These days, wireless is definitely the way to go when it comes to setting up a home network. Wireless networks are easy to set up and convenient, and they also are cost-effective. Most devices available today are already Wi-Fi compatible and ready for wireless use. Mobile devices, home theaters, gaming systems, and other accessories are perfect for a wireless home network. And pretty much every laptop has an adapter for Wi-Fi. If you have a desktop computer, you can still connect to a wireless network by buying a wireless adapter. Your desktop may also have wireless access points as well.
The first thing you need to determine is what you are going to use the wireless network for. Are you going to connect to a remote office network through a VPN? Will you be using it conduct webinars and live meetings and participate in video conferences? Do you want to make phone calls through the Internet using VoIP? Or perhaps you just want to send and receive emails, browse online, and chat? Maybe you want to do all of the above. Whatever your needs, make sure you determine this ahead of time so that you can decide how much speed and coverage you will need for your network.

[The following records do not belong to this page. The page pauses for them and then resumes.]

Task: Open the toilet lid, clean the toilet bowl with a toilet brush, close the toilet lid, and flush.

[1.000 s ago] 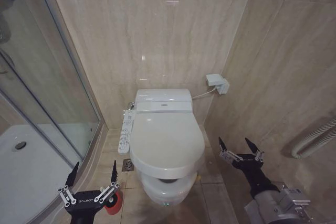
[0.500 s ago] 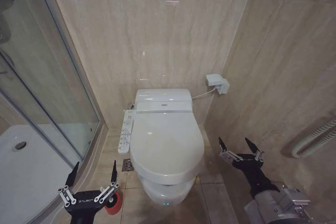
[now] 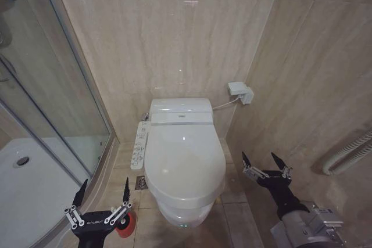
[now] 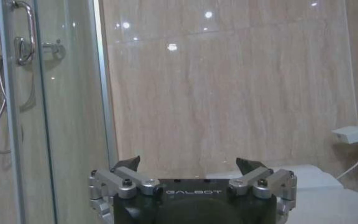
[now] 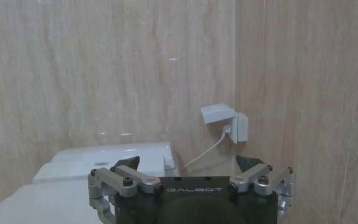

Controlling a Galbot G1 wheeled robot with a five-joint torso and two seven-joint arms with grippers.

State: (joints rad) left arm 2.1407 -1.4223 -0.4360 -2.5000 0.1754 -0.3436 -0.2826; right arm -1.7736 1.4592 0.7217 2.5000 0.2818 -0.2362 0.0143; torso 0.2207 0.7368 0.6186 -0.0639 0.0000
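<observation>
The toilet lid (image 3: 185, 161) is a glossy white oval lying shut over the toilet bowl (image 3: 183, 214), with the white tank unit (image 3: 180, 110) behind it and a button panel arm (image 3: 139, 143) at its left side. My left gripper (image 3: 103, 189) hangs open low at the left, in front of the bowl's left side. Behind it a round red holder (image 3: 127, 225) partly shows on the floor; the toilet brush is hidden. My right gripper (image 3: 259, 160) is open to the right of the bowl, near the side wall. In the wrist views the left gripper (image 4: 190, 163) and the right gripper (image 5: 188, 161) both hold nothing.
A curved glass shower screen (image 3: 64, 91) and a white shower tray (image 3: 29, 196) fill the left. A socket box (image 3: 240, 92) with a cable sits on the back wall. A floor drain (image 3: 141, 183) lies left of the bowl. A ribbed hose (image 3: 349, 154) runs along the right wall.
The toilet sits a touch lower in the head view, a small camera shift. Both grippers hold the same open pose.
</observation>
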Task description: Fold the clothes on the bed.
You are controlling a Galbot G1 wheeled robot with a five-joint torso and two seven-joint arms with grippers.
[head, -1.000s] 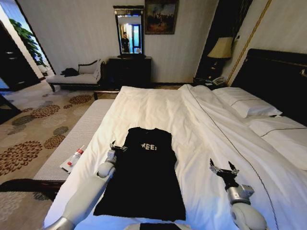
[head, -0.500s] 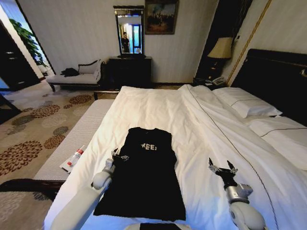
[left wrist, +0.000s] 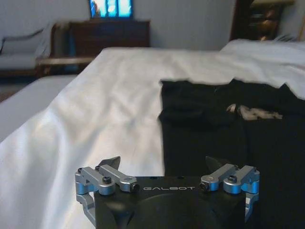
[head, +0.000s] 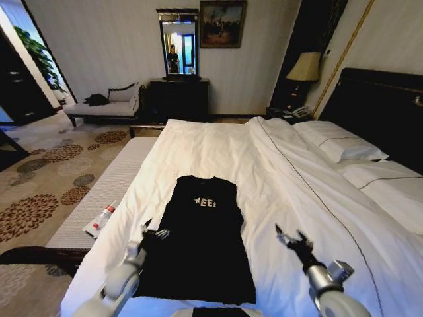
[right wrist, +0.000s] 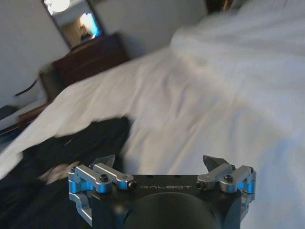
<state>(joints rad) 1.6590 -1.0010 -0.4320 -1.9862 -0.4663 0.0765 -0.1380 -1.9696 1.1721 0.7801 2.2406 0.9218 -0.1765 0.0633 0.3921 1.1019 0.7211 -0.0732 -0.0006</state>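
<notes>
The clothes are one black T-shirt with white lettering, lying flat on the bed's white duvet with its sides folded in to a narrow strip. My left gripper hovers open at the shirt's left edge, about halfway down it. In the left wrist view the left gripper is open over the seam between shirt and duvet. My right gripper is open over bare duvet, a little right of the shirt. The right wrist view shows that gripper open, with the shirt off to one side.
A grey bench runs along the bed's left side with a white and red tube on it. Pillows and a dark headboard lie to the right. A chaise longue, dresser and lamp stand at the far wall.
Both arms have drawn back toward me. The left gripper slid down along the shirt's left edge, and the right gripper shifted slightly toward the shirt. The shirt has not moved.
</notes>
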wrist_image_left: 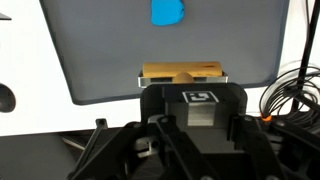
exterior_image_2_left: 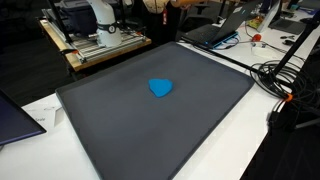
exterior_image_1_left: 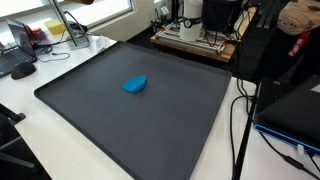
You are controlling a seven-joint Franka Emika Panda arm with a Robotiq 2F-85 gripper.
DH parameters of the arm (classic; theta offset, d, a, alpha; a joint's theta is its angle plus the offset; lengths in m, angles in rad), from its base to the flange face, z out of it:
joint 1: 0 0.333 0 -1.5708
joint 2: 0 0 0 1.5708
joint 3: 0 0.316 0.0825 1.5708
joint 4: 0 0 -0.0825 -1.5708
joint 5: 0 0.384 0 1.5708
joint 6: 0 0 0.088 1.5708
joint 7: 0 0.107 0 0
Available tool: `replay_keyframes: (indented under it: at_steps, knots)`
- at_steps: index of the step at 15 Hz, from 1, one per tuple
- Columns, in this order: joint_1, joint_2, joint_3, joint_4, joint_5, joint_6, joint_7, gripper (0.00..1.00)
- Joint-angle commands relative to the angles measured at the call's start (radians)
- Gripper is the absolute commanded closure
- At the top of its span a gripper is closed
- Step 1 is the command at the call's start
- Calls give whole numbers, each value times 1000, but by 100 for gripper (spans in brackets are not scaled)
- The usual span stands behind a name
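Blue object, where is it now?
The blue object lies near the middle of the dark mat in both exterior views; the wrist view shows it at top centre.

- blue lump [wrist_image_left: 167,12]: sliced by the top edge of the wrist view; in both exterior views [exterior_image_1_left: 134,85] [exterior_image_2_left: 160,88] too small to tell what it is.
- pincer [wrist_image_left: 186,140]: dark mass along the bottom of the wrist view, cut by the lower edge; fingertips blend into the black block [wrist_image_left: 165,105] behind. Out of frame in both exterior views.
- arm base [exterior_image_1_left: 190,14]: cut off at the top edge in both exterior views.
- dark mat [exterior_image_2_left: 120,130]: near corner runs off the bottom edge in both exterior views.
- cables [wrist_image_left: 290,95]: clipped at the right edge of the wrist view.
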Motion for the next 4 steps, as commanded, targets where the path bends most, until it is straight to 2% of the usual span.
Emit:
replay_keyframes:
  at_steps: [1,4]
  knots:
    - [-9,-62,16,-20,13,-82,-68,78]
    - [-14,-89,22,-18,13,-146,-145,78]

Obviously, the more you want to do with your wireless home network, the faster it will need to be. So the next step is to determine how much speed you will need to run your network. Keep in mind that browsing the Internet and checking your email takes considerably less speed than making video calls and the like. The more devices you wish you connect to your network, the more the speed is divided among them. Too many devices will significantly lower your network performance.
Next, figure out how much coverage you will need for your wireless home network. If your home is big, the entire house may not be covered by one single access point. Or you may decide that you simply don’t need coverage in certain areas of the home. If you need to install more than one access point, it will require configuration. Keep in mind that the construction of the home/building can affect the coverage of your wireless network. Some walls are made of extra thick concrete that will reduce coverage in your network.
Determine where you will place your wireless access point. You want to put it in the best location to get maximum coverage. It’s best to place it in a location that is elevated and away from sources of interference. You should also try to put the access point near the center of the area where you’ll be operating the majority of your wireless equipment. Keep in mind that your neighbors’ wireless networks may interfere with yours, and vice versa, if theirs is installed with the default channel settings.